This new open source complement to HDFS and Apache HBase is designed to fill gaps in Hadoop’s storage layer that have given rise to stitched-together, hybrid architectures.
The set of data storage and processing technologies that define the Apache Hadoop ecosystem are expansive and ever-improving, covering a very diverse set of customer use cases used in mission-critical enterprise applications. At Cloudera, we’re constantly pushing the boundaries of what’s possible with Hadoop—making it faster, easier to work with, and more secure.
In late 2012, we began a long-term planning exercise to analyze gaps in the Apache Hadoop storage layer that were complicating or, in some cases, preventing Hadoop adoption for certain use cases. In the course of this evaluation, we noticed several important trends and ultimately decided that there was a need for new storage technology that would complement the capabilities of what HDFS and Apache HBase provide. Today, we are excited to announce Kudu, a new addition to the open source Hadoop ecosystem. Kudu aims to provide fast analytical and real-time capabilities, efficient utilization of modern CPU and I/O resources, the ability to do updates in place, and a simple and evolvable data model.

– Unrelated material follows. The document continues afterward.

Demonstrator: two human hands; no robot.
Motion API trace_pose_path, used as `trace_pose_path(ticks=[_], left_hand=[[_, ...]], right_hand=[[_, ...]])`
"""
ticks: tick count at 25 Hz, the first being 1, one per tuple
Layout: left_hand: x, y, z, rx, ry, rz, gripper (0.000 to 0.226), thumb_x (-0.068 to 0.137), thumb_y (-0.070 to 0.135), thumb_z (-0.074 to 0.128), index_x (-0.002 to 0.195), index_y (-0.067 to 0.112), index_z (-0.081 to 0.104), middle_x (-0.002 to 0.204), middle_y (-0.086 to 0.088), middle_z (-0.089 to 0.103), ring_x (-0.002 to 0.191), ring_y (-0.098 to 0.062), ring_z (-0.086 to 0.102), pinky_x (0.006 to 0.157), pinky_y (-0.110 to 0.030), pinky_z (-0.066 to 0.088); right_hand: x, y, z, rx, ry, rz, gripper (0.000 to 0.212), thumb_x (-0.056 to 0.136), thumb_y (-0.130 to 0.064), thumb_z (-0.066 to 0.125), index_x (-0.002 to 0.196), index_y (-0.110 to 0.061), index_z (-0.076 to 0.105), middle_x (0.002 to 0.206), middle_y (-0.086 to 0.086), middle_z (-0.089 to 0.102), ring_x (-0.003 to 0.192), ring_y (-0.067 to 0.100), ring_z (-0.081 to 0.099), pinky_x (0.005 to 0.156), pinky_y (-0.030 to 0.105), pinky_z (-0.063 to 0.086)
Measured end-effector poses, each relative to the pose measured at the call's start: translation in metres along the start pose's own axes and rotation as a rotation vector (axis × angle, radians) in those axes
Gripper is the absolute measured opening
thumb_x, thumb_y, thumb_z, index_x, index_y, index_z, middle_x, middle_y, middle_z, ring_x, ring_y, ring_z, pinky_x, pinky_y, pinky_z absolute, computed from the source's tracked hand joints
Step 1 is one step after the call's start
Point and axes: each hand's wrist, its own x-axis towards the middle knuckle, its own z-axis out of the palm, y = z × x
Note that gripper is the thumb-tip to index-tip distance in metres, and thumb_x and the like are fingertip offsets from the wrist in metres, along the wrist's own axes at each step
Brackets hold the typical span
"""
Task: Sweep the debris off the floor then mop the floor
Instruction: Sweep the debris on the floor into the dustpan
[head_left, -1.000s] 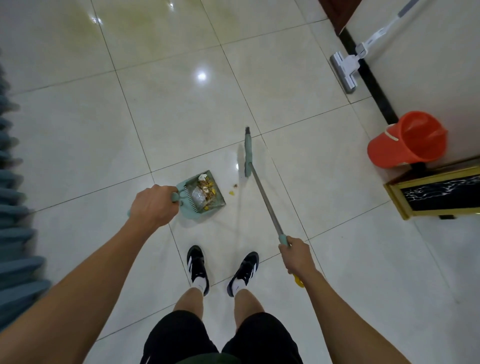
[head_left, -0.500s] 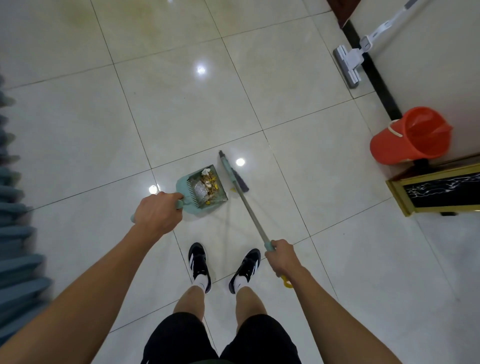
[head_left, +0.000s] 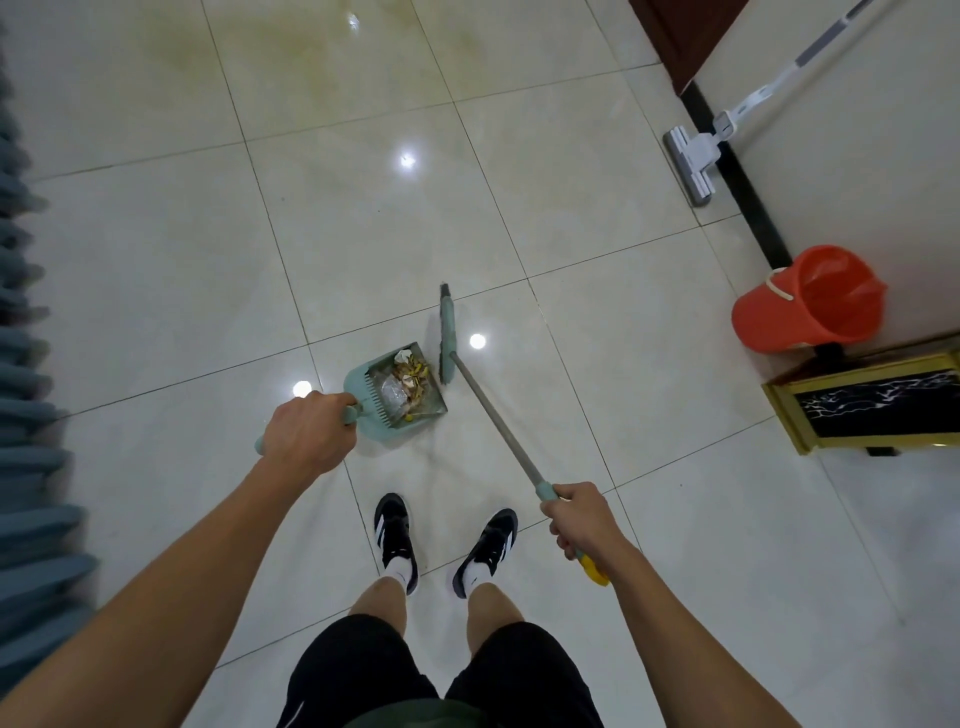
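From the head camera I see my left hand (head_left: 311, 436) with fingers curled tight round the handle of the teal dustpan (head_left: 397, 397), which rests on the tiled floor (head_left: 182, 260) and holds the debris (head_left: 410, 379). My right hand (head_left: 584, 519) grips the broom (head_left: 493, 421) handle, its head touching the dustpan's far edge. A mop (head_left: 698, 156) leans by the wall beside an orange bucket (head_left: 810, 301).

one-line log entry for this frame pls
phase: sweeping | left hand: grips dustpan handle | right hand: grips broom | debris: in dustpan | mop: untouched

Glossy smooth tiled floor (head_left: 363, 234), plastic-looking dustpan (head_left: 363, 382) and orange bucket (head_left: 779, 322).
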Motion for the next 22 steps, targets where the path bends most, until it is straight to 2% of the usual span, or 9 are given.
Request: trace_pose_path(ticks=[4, 7, 10, 12, 14, 17, 20, 22], left_hand=[[-0.004, -0.014, -0.002, 0.014, -0.001, -0.023, 0.025, 0.097, 0.028, 0.049, 0.112, 0.030, 0.069, 0.075, 0.001, 0.058, 0.061, -0.018, 0.055, 0.056, -0.029, 0.040], [-0.005, -0.022, 0.001, -0.004, -0.010, -0.040, 0.028, 0.097, 0.028, 0.049, 0.117, 0.030, 0.068, 0.076, 0.003, 0.059, 0.060, -0.015, 0.055, 0.055, -0.029, 0.042], [-0.005, -0.029, 0.004, -0.024, -0.022, -0.040, 0.027, 0.097, 0.028, 0.049, 0.116, 0.030, 0.068, 0.078, 0.002, 0.061, 0.063, -0.017, 0.058, 0.058, -0.030, 0.047], [-0.006, -0.034, 0.005, -0.022, -0.019, -0.032, 0.025, 0.098, 0.028, 0.049, 0.113, 0.028, 0.069, 0.076, 0.002, 0.060, 0.062, -0.018, 0.057, 0.058, -0.030, 0.046], [-0.006, -0.037, 0.005, -0.028, -0.009, -0.036, 0.023, 0.097, 0.028, 0.050, 0.110, 0.027, 0.069, 0.075, 0.002, 0.059, 0.062, -0.018, 0.055, 0.057, -0.030, 0.041], [-0.007, -0.043, 0.000, -0.065, 0.000, -0.064, 0.021, 0.096, 0.027, 0.052, 0.105, 0.026, 0.070, 0.072, 0.003, 0.057, 0.061, -0.018, 0.053, 0.058, -0.031, 0.040], [-0.012, -0.062, -0.006, -0.087, 0.006, -0.093, 0.017, 0.094, 0.025, 0.053, 0.099, 0.027, 0.069, 0.072, 0.004, 0.055, 0.062, -0.019, 0.053, 0.060, -0.032, 0.040], [-0.017, -0.077, -0.008, -0.091, 0.008, -0.113, 0.014, 0.094, 0.024, 0.054, 0.094, 0.026, 0.067, 0.069, 0.005, 0.053, 0.060, -0.019, 0.052, 0.060, -0.032, 0.041]], right_hand=[[0.010, -0.002, 0.012, -0.148, 0.048, -0.082, 0.029, 0.098, -0.017, 0.054, 0.123, -0.006, 0.064, 0.072, 0.009, 0.061, 0.051, 0.019, 0.050, 0.046, 0.027, 0.045], [0.017, -0.004, 0.027, -0.320, 0.069, -0.125, 0.031, 0.098, -0.014, 0.051, 0.125, -0.006, 0.062, 0.087, 0.008, 0.064, 0.065, 0.022, 0.061, 0.054, 0.032, 0.053], [0.023, -0.006, 0.042, -0.499, 0.048, -0.154, 0.027, 0.096, -0.012, 0.050, 0.120, -0.009, 0.062, 0.094, 0.007, 0.063, 0.076, 0.024, 0.063, 0.063, 0.031, 0.054], [0.024, -0.009, 0.054, -0.545, -0.005, -0.142, 0.022, 0.094, -0.010, 0.050, 0.112, -0.007, 0.063, 0.097, 0.010, 0.064, 0.077, 0.025, 0.063, 0.065, 0.032, 0.053], [0.020, -0.012, 0.065, -0.522, -0.070, -0.114, 0.018, 0.092, -0.009, 0.050, 0.104, -0.004, 0.063, 0.094, 0.013, 0.064, 0.066, 0.024, 0.058, 0.057, 0.034, 0.051], [0.005, -0.016, 0.069, -0.334, -0.117, -0.051, 0.021, 0.092, -0.008, 0.052, 0.109, -0.002, 0.063, 0.078, 0.013, 0.059, 0.052, 0.021, 0.049, 0.042, 0.027, 0.042], [-0.010, -0.020, 0.066, -0.169, -0.085, 0.008, 0.024, 0.091, -0.007, 0.053, 0.109, 0.004, 0.066, 0.066, 0.011, 0.054, 0.046, 0.020, 0.044, 0.043, 0.026, 0.038], [-0.015, -0.024, 0.066, -0.128, -0.045, 0.014, 0.022, 0.091, -0.008, 0.054, 0.106, 0.001, 0.068, 0.064, 0.011, 0.054, 0.046, 0.020, 0.044, 0.045, 0.027, 0.039]])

In the remainder of this post we’ll offer an overview of our motivations for building Kudu, a brief explanation of its architecture, and outline our plan for growing a vibrant open source community in preparation for an eventual proposed donation to the ASF Incubator.
Gap in Capabilities
Within many Cloudera customers’ environments, we’ve observed the emergence of “hybrid architectures” where several Hadoop tools are deployed simultaneously. Tools like HBase are fantastic at ingesting data, serving small queries extremely quickly, and allowing data to be updated in place. HDFS, in combination with tools like Impala that can process columnar file formats like Apache Parquet, provides extreme performance for analytic queries on extremely large datasets.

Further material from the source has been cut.